Hadoop: Custom RecordReader – Processing String / Pattern delimited records

Now that both InputFormat and RecordReader are familiar concepts for you (if not, you can still refer to article Hadoop RecordReader and FileInputFormat), it is time to enter into the heart of the subject.

The default implementation of TextInputFormat is based on a Line-by-Line approach. Each line found in data set will be supplied to MapReduce framework as a set of key / value.
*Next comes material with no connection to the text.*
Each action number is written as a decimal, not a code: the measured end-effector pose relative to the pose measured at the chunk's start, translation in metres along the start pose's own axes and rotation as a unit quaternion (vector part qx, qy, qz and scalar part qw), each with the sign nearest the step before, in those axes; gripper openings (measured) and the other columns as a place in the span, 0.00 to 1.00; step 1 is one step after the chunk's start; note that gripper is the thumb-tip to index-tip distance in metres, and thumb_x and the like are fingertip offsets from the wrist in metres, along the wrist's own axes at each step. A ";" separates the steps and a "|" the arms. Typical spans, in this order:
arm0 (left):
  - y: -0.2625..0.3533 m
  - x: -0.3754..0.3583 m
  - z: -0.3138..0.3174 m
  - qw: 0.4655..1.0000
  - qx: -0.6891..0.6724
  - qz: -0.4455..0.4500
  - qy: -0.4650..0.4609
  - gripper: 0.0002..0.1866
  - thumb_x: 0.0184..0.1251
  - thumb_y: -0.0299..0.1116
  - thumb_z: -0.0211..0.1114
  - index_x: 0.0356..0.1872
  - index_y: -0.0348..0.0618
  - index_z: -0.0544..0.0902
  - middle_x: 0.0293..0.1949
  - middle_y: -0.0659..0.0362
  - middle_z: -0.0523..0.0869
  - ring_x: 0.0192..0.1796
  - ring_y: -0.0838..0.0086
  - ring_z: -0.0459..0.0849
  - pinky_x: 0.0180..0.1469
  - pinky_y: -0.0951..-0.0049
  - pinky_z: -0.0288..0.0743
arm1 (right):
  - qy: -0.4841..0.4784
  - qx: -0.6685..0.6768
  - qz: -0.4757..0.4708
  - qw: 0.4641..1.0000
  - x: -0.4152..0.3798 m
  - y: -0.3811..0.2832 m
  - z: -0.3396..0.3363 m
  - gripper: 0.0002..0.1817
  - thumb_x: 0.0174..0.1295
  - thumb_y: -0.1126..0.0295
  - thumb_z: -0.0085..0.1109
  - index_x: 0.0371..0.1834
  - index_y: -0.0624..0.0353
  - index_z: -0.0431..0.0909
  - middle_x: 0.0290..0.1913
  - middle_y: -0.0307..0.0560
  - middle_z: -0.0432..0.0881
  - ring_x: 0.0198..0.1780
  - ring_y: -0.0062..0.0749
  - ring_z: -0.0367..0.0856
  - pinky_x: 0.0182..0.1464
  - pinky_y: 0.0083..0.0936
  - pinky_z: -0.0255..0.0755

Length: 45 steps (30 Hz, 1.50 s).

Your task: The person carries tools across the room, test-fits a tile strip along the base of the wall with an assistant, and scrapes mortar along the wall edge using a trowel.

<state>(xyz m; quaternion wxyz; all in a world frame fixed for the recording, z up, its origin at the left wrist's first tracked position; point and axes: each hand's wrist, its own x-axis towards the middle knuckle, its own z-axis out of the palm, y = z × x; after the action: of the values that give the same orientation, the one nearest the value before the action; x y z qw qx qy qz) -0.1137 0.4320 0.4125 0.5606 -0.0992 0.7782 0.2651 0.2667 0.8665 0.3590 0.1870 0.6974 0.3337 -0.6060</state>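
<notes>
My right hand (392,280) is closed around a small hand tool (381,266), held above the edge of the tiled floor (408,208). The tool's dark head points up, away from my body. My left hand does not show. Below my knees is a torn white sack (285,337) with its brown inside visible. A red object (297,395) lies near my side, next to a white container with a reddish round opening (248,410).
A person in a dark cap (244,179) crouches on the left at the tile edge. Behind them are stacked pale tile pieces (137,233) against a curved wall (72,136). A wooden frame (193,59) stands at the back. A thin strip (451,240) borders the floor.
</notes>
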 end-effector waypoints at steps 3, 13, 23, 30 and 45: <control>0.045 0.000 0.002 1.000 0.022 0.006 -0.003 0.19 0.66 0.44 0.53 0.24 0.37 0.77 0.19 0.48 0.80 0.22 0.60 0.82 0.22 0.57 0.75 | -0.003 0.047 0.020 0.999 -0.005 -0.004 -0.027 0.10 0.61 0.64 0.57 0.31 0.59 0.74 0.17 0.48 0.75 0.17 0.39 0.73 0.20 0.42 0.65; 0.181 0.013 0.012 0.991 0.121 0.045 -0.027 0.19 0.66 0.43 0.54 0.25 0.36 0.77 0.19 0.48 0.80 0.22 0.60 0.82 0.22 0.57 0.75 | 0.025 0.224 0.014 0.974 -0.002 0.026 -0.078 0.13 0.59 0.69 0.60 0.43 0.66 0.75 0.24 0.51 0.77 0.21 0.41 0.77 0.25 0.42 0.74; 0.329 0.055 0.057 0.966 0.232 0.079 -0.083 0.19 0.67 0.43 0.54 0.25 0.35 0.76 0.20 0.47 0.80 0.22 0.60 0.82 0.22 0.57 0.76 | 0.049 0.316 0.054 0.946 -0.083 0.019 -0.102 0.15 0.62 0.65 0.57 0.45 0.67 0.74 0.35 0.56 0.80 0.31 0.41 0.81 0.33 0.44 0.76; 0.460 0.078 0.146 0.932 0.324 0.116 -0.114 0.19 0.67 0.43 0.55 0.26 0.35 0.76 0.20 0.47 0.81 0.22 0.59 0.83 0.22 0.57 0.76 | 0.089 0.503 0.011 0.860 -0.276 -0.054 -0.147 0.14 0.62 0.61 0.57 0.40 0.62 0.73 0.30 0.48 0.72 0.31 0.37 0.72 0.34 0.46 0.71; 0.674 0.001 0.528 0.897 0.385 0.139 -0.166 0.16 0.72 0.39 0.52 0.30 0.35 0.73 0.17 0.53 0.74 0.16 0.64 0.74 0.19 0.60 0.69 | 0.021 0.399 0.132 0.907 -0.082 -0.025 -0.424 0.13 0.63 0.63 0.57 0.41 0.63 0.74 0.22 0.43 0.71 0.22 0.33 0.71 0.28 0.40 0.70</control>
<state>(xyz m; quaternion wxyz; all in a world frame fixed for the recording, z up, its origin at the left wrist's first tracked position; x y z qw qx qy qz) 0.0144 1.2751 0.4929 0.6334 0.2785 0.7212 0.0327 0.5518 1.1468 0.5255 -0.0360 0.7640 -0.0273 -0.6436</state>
Should you need to handle more than 1 line at a time, you can quite easily implement your own NLinesRecordReader (refer to this good article – bigdatacircus), but…

  • What if all your records do not have the same number of lines ?
  • How to process Record-by-Record instead of Line-by-Line ?

Should you need to process your data set based on a Record-by-Record approach, distinct records must be obviously separated by a common delimiter. This delimiter could be either a line (common String) or a common pattern.

String delimited records

Data set example

Take the below example of a (dummy) data set where all your records are separated by a same String.

----------
pleff lorem monaq morel plaff lerom baple merol pliff ipsum ponaq mipsu ploff pimsu 
caple supim pluff sumip qonaq issum daple ussum ronaq ossom fap25 abcde tonaq fghij 
merol pliff ipsum ponaq mipsu ploff pimsu caple supim pluff sumip qonaq issum daple 
ussum ronaq ossom faple abc75 tonaq fghij gaple klmno vonaq pqrst haple uvwxy nonaq 
----------
zzzzz laple pleff lorem monaq morel plaff sumip qonaq issum daple ussum ponaq gapl 
Klmno pm100 pleff lorem monaq morel plaff lerom baple merol pliff ipsum ponaq mipsu 
ploff pimsu caple supim pluff sumip qonaq issum daple ussum ronaq ossom fa125 abcde 
----------
lerom baple merol pliff ipsum ponaq mipsu ploff pimsu caple supim pluff sumih Qonaq

Implementation

In that case (records are always separated by a same “10-dash” String), the implementation is somehow out of the box. Indeed, default LineReader can take as an argument a recordDelimiterBytes byte array that can be retrieved / set directly from the Hadoop configuration. This parameter will be used as a String delimiter to separate distinct records.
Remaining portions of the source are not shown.